Following up on this, is there a way to incrementally build a media set? I just gave it a try and received this error, but I’m not sure if there’s another method I should try:

Full code:

from transforms.api import transform, Input, incremental  # configure, ComputeBackend
from transforms.mediasets import MediaSetOutput


# @configure(profile=["EXECUTOR_MEMORY_MEDIUM", "EXECUTOR_MEMORY_OFFHEAP_FRACTION_HIGH"], backend=ComputeBackend.VELOX)
@incremental()
@transform(
    pdfs_dataset=Input("ri.foundry.main.dataset.acffb422-8df5-43a4-b26e-541ba8965715"),
    pdfs_media_set=MediaSetOutput(
        "ri.mio.main.media-set.6c60b58f-1186-4e54-bbdd-8fe57c6b569f"
    ),
)
def upload_to_media_set(pdfs_dataset, pdfs_media_set):
    pdfs_media_set.put_dataset_files(
        pdfs_dataset, ignore_items_not_matching_schema=False
    )

Thanks,
Joel

Hey Joel, this should be possible in Transforms Python using the incremental decorator with v2_semantics=true

Progress! v2_semantics=True successfully built my first incremental media set. Code below:

from transforms.api import transform, Input, incremental  # configure, ComputeBackend
from transforms.mediasets import MediaSetOutput


# @configure(profile=["EXECUTOR_MEMORY_MEDIUM", "EXECUTOR_MEMORY_OFFHEAP_FRACTION_HIGH"], backend=ComputeBackend.VELOX)
@incremental(v2_semantics=True)
@transform(
    pdfs_dataset=Input("{test dataset}"),
    pdfs_media_set=MediaSetOutput(
        "{transactional media set}"
    ),
)
def upload_to_media_set(pdfs_dataset, pdfs_media_set):
    pdfs_media_set.put_dataset_files(
        pdfs_dataset, ignore_items_not_matching_schema=False
    )

That worked on a small, test input dataset.
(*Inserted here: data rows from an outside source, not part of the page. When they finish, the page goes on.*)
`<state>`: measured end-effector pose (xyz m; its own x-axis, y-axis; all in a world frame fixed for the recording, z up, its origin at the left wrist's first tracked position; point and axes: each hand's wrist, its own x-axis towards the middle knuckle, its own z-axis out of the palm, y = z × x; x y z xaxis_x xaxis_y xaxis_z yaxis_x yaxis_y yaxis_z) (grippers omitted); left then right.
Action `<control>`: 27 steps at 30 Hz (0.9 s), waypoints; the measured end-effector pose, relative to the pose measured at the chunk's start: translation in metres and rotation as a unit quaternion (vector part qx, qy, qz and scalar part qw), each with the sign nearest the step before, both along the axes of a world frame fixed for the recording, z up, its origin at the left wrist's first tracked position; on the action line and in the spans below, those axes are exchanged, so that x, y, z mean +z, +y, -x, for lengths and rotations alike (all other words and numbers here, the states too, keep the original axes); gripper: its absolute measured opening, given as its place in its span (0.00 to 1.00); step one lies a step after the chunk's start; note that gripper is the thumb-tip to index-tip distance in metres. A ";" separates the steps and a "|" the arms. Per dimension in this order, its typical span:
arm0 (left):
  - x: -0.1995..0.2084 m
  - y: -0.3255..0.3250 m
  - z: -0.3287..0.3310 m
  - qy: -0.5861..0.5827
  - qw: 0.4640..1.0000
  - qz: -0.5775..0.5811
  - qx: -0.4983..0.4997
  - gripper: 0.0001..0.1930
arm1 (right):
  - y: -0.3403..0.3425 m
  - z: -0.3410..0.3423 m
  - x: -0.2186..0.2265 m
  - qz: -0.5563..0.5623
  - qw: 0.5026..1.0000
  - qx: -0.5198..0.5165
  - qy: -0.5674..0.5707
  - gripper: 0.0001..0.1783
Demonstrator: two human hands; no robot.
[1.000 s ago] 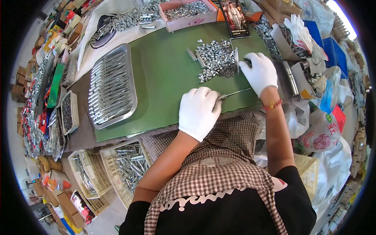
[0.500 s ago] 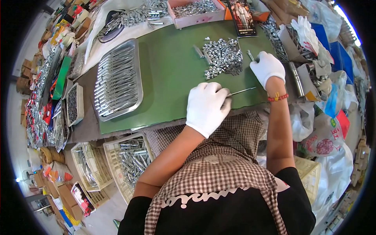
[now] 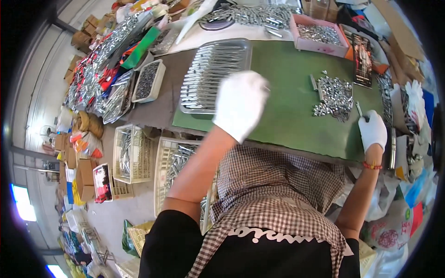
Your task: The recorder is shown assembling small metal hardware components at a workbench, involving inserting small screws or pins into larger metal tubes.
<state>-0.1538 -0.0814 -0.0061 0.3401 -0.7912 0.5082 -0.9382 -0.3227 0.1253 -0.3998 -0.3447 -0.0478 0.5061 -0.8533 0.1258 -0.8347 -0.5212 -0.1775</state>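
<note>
Grip, left hand (image 3: 241,106): fingers curled, white glove motion-blurred; whether it holds anything cannot be told. Grip, right hand (image 3: 372,132): narrow, gloved fingers closed on a slim silver piece (image 3: 359,109), which projects from the fingertips toward the far side. Right wrist carries a red bracelet (image 3: 372,165).

Nearest the body: a brown-and-white checked apron (image 3: 273,185). Left of the apron, below table level, stands a cream plastic crate (image 3: 160,185) containing metal tubes (image 3: 183,155). A second crate (image 3: 141,167) stands to its left.

Work surface: table (image 3: 287,120) with a green top. The right hand is located near its front right corner. The left hand overlaps, in view, the front right corner of a metal tray (image 3: 248,48); contact cannot be determined. The tray contains slender silver rods (image 3: 213,69), laid side by side. Left of the tray: a white bin (image 3: 161,81) of small dark parts.

Beyond the right hand, slightly to its left, small silver caps (image 3: 337,95) lie in a loose pile. A short tube (image 3: 313,82) lies at the pile's left edge.

Far side: a dark printed card (image 3: 362,60) lies behind the pile; a pink box (image 3: 317,46) of small metal parts stands to its left. Farther left, a heap of silver parts (image 3: 252,16) rests on white sheeting (image 3: 273,41).
</note>
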 end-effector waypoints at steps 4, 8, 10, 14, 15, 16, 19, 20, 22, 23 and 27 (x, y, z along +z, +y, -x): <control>0.006 0.045 -0.110 -0.027 0.994 -0.020 0.104 0.09 | -0.008 0.000 -0.007 -0.009 1.000 0.015 -0.012 0.14; 0.005 0.064 -0.171 0.065 0.987 -0.082 0.122 0.12 | -0.012 -0.001 -0.007 -0.013 0.999 0.024 -0.028 0.14; 0.001 0.065 -0.181 0.073 0.986 -0.093 0.116 0.12 | -0.009 -0.005 -0.004 -0.024 0.999 0.019 -0.021 0.13; -0.001 0.056 -0.185 0.095 0.983 -0.131 0.089 0.12 | -0.006 0.001 -0.001 -0.009 0.999 0.015 -0.032 0.12; -0.002 0.054 -0.184 0.097 0.983 -0.131 0.083 0.13 | -0.005 0.003 -0.003 -0.007 1.000 0.006 -0.030 0.12; -0.001 0.052 -0.183 0.102 0.983 -0.133 0.074 0.13 | -0.005 0.004 -0.004 0.000 0.999 0.012 -0.042 0.12; -0.006 0.044 -0.172 0.079 0.981 -0.131 0.118 0.16 | -0.002 0.004 -0.003 -0.006 0.998 0.003 -0.056 0.12; -0.006 0.045 -0.170 0.075 0.982 -0.119 0.126 0.15 | 0.000 0.002 0.000 -0.007 0.999 0.003 -0.051 0.12; -0.009 0.050 -0.171 0.069 0.983 -0.101 0.140 0.14 | -0.001 0.001 -0.007 0.005 0.996 0.016 -0.082 0.13; -0.010 0.050 -0.170 0.067 0.982 -0.096 0.146 0.13 | -0.002 -0.001 -0.010 -0.002 0.996 0.008 -0.088 0.13; -0.004 0.042 -0.158 0.061 0.981 -0.100 0.152 0.13 | 0.012 0.011 -0.009 0.005 0.981 0.013 -0.194 0.09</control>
<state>0.0041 -0.0397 -0.0096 0.6242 -0.7237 0.2944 -0.7769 -0.6147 0.1362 -0.4104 -0.3332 -0.0564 0.4392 -0.8388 0.3217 -0.6919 -0.5442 -0.4744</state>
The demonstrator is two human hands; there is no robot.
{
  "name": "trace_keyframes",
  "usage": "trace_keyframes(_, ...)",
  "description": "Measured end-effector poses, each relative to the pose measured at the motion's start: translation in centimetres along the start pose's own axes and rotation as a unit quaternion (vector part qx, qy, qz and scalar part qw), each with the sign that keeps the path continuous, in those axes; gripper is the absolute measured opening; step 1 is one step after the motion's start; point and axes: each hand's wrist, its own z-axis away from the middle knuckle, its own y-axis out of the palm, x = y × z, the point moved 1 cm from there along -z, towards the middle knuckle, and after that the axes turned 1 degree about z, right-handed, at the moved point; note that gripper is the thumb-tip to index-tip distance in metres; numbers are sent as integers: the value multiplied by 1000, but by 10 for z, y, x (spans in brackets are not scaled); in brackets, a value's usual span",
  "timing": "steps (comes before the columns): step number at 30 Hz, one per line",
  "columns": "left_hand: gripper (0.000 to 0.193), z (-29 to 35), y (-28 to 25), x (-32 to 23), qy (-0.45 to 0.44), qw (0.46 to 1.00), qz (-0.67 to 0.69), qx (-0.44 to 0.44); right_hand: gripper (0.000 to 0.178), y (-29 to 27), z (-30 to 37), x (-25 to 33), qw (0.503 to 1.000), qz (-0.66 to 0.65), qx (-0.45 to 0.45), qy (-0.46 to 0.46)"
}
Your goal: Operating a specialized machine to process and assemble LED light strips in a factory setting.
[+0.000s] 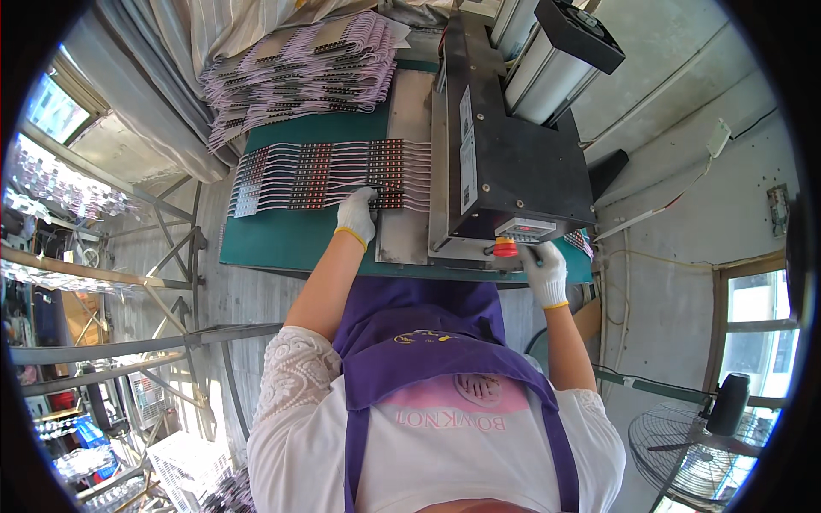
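Observation:
My left hand, in a white knit glove with a yellow cuff, is closed at the near edge of a flat panel of dark modules joined by pale wires. Its fingertips are on the last dark rows, and the panel's right end runs under a black press. My right hand, gloved the same way, is at the press's front right corner, beside a red push button. Its fingers look apart, with their tips partly hidden against the dark machine. Part of a similar panel shows past the press.
Folded module panels are piled at the table's far left. The green table top ends just before my purple apron. A metal cylinder rises from the press. Metal rails stand left, and a fan lower right.

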Motion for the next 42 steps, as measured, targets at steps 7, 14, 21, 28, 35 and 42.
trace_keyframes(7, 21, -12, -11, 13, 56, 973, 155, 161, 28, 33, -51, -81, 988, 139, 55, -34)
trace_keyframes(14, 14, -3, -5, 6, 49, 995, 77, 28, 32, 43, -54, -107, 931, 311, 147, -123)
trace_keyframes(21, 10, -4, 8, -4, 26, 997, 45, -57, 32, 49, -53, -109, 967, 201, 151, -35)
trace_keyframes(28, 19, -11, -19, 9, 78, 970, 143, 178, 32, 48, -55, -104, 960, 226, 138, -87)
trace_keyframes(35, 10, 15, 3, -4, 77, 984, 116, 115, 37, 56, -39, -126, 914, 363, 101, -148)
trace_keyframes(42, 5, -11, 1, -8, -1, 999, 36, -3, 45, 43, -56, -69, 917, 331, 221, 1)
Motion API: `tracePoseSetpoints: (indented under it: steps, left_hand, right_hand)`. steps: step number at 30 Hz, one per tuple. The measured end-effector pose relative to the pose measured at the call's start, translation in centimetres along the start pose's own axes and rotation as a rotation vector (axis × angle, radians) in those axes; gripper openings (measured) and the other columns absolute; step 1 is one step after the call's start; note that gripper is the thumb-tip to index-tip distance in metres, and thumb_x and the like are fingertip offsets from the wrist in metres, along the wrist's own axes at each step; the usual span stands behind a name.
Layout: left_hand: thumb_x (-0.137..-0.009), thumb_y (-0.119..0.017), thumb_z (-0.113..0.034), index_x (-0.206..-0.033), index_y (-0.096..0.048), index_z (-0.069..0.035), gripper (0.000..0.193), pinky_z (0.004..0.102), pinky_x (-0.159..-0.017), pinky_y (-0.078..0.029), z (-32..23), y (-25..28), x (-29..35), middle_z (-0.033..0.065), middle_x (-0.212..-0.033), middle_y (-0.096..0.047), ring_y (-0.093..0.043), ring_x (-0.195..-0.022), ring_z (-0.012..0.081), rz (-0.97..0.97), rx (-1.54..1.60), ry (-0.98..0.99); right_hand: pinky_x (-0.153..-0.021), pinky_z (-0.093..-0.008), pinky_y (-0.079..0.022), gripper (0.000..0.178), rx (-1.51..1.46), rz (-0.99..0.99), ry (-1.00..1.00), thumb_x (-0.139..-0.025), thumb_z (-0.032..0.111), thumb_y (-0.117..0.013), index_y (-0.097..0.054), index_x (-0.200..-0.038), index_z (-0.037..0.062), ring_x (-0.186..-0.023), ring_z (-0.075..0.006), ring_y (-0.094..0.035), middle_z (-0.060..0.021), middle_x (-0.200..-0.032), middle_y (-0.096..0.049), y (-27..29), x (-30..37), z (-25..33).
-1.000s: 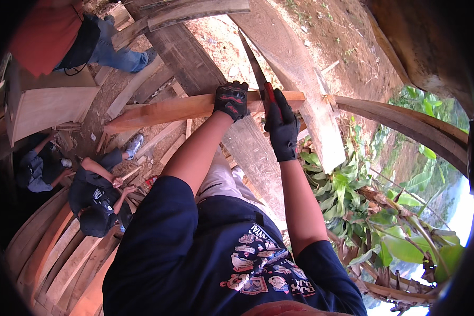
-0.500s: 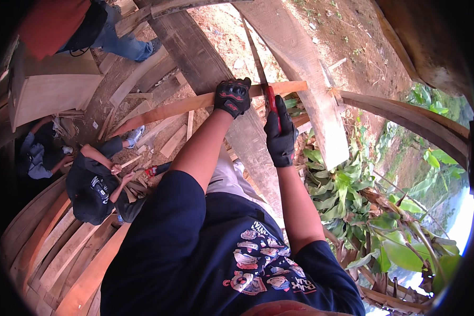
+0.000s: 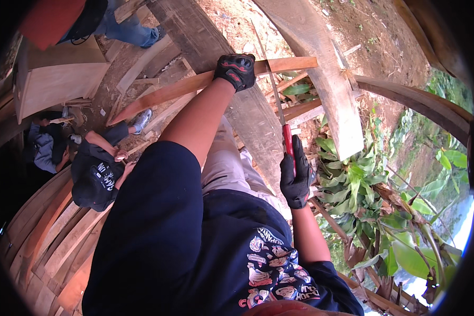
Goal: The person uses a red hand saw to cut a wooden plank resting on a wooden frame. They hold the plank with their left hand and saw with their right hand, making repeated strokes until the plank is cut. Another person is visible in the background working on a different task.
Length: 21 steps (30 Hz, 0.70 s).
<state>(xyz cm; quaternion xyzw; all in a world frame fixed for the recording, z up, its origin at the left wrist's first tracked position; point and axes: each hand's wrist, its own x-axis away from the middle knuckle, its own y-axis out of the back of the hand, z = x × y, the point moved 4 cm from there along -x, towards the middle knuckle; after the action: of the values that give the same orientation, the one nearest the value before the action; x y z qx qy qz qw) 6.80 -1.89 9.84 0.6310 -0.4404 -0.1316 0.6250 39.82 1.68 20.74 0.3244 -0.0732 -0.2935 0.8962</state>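
My right hand, in a black glove, is closed round the red handle of a handsaw. The saw's long thin blade crosses a slim curved piece of wood close to its right end. Also gloved in black, my left hand is closed over that wood just left of the blade and presses it on a wide, dark, weathered plank. The far end of the wood sticks out past the plank on the right.
A pale broad board lies right of the saw, with leafy plants below it. Two people sit at the left among offcuts, one holding a stick. Someone in jeans stands at the upper left, near a large wooden block.
My right hand has drawn the saw back toward my body, so more blade shows on the near side of the wood. My left hand keeps its hold on the wood.
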Motion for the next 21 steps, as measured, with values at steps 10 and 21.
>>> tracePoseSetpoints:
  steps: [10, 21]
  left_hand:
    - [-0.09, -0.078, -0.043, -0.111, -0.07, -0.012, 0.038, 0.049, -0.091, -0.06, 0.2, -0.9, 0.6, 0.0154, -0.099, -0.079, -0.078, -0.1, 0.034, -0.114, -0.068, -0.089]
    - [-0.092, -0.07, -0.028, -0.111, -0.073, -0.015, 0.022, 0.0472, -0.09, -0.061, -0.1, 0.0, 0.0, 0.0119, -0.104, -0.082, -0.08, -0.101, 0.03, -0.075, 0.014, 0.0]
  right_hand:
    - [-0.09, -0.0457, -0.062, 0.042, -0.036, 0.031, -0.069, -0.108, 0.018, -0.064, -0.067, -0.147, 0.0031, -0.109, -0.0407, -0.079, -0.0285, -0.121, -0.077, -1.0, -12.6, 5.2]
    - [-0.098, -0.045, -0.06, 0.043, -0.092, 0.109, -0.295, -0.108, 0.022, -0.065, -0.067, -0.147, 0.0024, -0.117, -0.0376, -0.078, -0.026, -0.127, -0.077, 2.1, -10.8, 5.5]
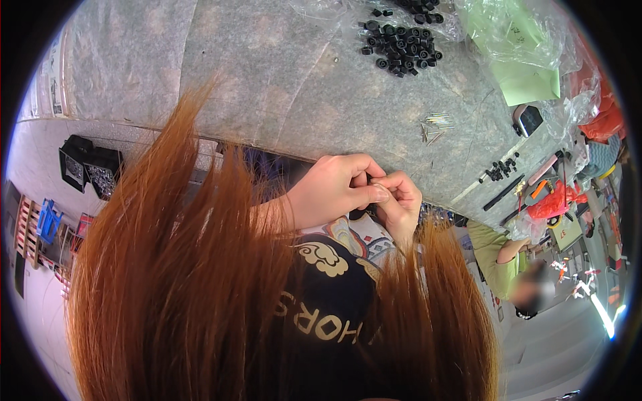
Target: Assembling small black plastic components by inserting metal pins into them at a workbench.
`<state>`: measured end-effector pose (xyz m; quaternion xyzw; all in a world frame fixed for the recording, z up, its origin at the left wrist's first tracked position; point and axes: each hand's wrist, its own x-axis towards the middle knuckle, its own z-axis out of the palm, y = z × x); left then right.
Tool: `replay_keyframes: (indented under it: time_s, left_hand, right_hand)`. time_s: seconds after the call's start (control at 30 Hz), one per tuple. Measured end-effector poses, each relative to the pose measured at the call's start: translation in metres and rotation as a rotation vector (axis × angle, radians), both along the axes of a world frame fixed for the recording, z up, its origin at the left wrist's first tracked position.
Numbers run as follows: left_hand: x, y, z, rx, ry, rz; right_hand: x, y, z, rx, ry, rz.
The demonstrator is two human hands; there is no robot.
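My left hand [334, 188] and my right hand [400, 204] are pressed together just below the near edge of the grey felt-covered table [267, 80]. Their fingertips pinch a small dark part [370, 194] between them; most of it is hidden by the fingers. Long reddish hair [174, 281] hangs in front of the camera and covers my forearms. A heap of small black ring-shaped parts [401, 47] lies on the table far from my hands. A few thin metal pins [436, 127] lie between that heap and my hands.
Clear plastic bags [515, 33] and a light green sheet [528, 80] sit at the table's right. More black parts [500, 168], a dark rod [503, 192] and tools lie at the right edge. Another person in a green top [498, 257] sits lower right.
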<state>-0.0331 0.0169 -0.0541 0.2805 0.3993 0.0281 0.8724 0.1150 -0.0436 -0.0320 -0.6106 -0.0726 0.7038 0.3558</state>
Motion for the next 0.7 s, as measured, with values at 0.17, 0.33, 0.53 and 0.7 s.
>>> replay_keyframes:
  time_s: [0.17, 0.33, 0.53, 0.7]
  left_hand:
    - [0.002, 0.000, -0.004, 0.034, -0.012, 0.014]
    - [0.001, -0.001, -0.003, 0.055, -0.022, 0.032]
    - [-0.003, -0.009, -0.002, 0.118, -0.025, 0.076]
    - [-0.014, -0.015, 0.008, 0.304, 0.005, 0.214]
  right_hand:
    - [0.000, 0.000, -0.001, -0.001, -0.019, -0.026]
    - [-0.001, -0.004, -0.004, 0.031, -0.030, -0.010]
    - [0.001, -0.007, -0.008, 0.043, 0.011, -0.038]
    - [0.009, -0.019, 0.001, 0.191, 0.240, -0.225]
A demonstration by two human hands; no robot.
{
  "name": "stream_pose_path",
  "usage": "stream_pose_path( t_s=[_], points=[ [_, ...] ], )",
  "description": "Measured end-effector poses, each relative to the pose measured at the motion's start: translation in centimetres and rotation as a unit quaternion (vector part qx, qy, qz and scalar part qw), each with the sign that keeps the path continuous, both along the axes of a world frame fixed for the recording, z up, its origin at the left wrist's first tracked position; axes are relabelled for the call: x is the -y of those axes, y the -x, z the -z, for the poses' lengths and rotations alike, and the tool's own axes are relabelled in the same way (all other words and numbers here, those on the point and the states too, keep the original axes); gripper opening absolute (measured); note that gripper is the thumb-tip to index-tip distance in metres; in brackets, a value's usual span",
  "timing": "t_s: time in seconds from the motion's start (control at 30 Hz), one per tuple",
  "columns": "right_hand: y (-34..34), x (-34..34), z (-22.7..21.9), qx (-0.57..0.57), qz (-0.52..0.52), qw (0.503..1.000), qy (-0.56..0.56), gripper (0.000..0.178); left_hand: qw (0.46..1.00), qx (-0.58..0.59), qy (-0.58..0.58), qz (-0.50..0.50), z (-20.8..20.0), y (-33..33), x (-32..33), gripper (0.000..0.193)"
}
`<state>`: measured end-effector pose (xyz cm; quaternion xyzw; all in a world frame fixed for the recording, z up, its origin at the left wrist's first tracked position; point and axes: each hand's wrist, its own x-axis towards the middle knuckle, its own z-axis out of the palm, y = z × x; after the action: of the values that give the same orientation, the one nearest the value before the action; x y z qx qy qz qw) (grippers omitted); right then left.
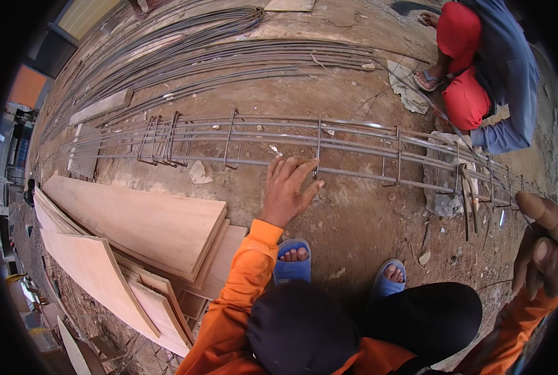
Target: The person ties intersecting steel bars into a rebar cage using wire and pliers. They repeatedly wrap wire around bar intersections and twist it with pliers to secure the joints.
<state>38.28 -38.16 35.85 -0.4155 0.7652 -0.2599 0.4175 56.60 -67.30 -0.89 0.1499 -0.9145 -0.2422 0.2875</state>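
Note:
A long cage of steel reinforcing bars with square wire stirrups stretches across the ground before me. My left hand lies at its near bar, fingers spread, with index finger and thumb beside a stirrup. At the far right my right hand is raised near the cage's end, its fingers bent toward each other; whether something thin sits between them is hard to make out. What look like pincers hang on the cage's near side, handles down.
Stacked plywood boards lie at the left. Loose steel rods spread over the dirt beyond the cage. Blocks sit under the cage's left end, a stone toward its right. Another person in red trousers squats at the far right.

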Motion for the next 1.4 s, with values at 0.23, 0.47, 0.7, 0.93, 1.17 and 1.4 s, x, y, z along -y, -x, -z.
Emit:
stream_pose_path(
  t_s=[0.23,0.47,0.7,0.93,1.17,1.4],
  points=[
    [0.7,1.6,23.8,0.237,0.062,0.962,-0.119,0.041,0.99,0.073,-0.049,0.111,0.0,1.8,2.8,0.037],
    [-2.8,0.1,32.8,0.166,0.126,0.977,-0.044,0.034,0.983,0.069,-0.111,0.132,0.2,1.7,3.6,0.031],
    [-6.2,-0.3,42.0,0.255,0.254,0.933,-0.013,0.034,0.959,0.11,-0.211,0.153,-0.9,2.4,3.8,0.032],
    [-6.9,5.1,45.1,0.301,0.28,0.906,0.096,0.033,0.958,0.142,-0.2,0.15,-1.1,1.9,4.1,0.033],
    [-5.5,10.1,45.6,0.269,0.246,0.911,0.193,0.037,0.948,0.148,-0.249,0.136,-0.9,2.2,3.6,0.035],
    [-5.9,12.9,45.0,0.197,0.222,0.927,0.23,0.044,0.964,0.147,-0.181,0.127,-1.6,2.1,3.5,0.033]
  ],
)
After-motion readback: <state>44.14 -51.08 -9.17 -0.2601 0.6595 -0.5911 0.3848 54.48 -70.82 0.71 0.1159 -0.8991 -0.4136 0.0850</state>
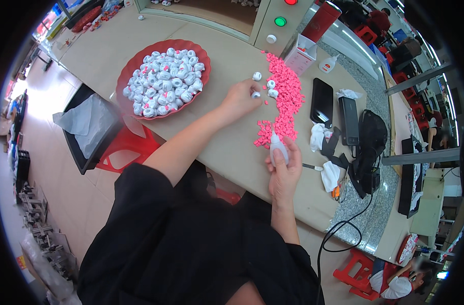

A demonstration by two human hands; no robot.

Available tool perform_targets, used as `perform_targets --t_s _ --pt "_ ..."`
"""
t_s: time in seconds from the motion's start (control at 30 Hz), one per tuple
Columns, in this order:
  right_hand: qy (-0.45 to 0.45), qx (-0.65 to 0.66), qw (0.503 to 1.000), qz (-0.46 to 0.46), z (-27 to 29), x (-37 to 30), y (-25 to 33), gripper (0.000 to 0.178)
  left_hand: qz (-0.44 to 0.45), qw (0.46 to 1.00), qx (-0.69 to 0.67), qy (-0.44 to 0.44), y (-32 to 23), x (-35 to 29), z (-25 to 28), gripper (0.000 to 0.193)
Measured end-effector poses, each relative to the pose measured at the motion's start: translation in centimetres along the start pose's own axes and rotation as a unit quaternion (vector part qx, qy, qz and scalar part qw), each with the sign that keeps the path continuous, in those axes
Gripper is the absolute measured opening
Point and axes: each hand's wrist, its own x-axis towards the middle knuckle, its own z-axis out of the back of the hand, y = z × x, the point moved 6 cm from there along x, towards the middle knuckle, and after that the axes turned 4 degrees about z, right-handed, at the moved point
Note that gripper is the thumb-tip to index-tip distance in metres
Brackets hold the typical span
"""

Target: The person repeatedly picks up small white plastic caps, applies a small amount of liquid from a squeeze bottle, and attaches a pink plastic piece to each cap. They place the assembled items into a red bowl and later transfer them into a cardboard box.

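Observation:
My left hand point(239, 100) is over the table, its fingers closed on a small white round piece point(256, 95) with dark markings. Close to those fingertips, a few similar white pieces point(272, 93) stand on the tabletop. My right hand point(287, 175) grips a small translucent squeeze bottle point(278, 152), its narrow nozzle pointing away from me. Just beyond the nozzle spreads a long heap of tiny bright pink pieces point(288, 96). To the left of my hands, a red scalloped tray point(206, 66) is piled with many white round pieces, some showing pink bits.
A black phone point(322, 101), a dark power bank point(349, 121) and crumpled tissues point(330, 175) lie at the right. Behind the pink heap are a box point(300, 56) and a white bottle point(328, 64). A lined black bin point(72, 140) stands beside a red stool point(133, 147).

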Motion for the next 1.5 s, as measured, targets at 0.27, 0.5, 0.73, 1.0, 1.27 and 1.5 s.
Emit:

Now I need to find a solution for my larger dataset. (I’m testing next on 20K PDFs; the full dataset is ~4M PDFs.) The code needs to be updated because the larger input is too big for the 10K limit per transaction:

How do I build incrementally with a transactionless media set output? Just changing the output in the code above gives this error:

Adding should_snapshot=True (below) gives the below error:

from transforms.api import transform, Input, incremental  # configure, ComputeBackend
from transforms.mediasets import MediaSetOutput


# @configure(profile=["EXECUTOR_MEMORY_MEDIUM", "EXECUTOR_MEMORY_OFFHEAP_FRACTION_HIGH"], backend=ComputeBackend.VELOX)
@incremental(v2_semantics=True)
@transform(
    pdfs_dataset=Input("ri.foundry.main.dataset.acffb422-8df5-43a4-b26e-541ba8965715"),
    pdfs_media_set=MediaSetOutput(
        "ri.mio.main.media-set.6c60b58f-1186-4e54-bbdd-8fe57c6b569f",
        should_snapshot=True
    ),
)
def upload_to_media_set(pdfs_dataset, pdfs_media_set):
    pdfs_media_set.put_dataset_files(
        pdfs_dataset, ignore_items_not_matching_schema=False
    )

When I try should_snapshot=False instead, I get this error:

1 Like

Update: more progress. After initializing a new transactionless media set, the incremental code was consistently failing with the “Media set output should be snapshotted” error. The fix was running the below, non-incremental code once, and then running the incremental code. I am new to incremental builds, and I don’t know why I had to run it non-incrementally first.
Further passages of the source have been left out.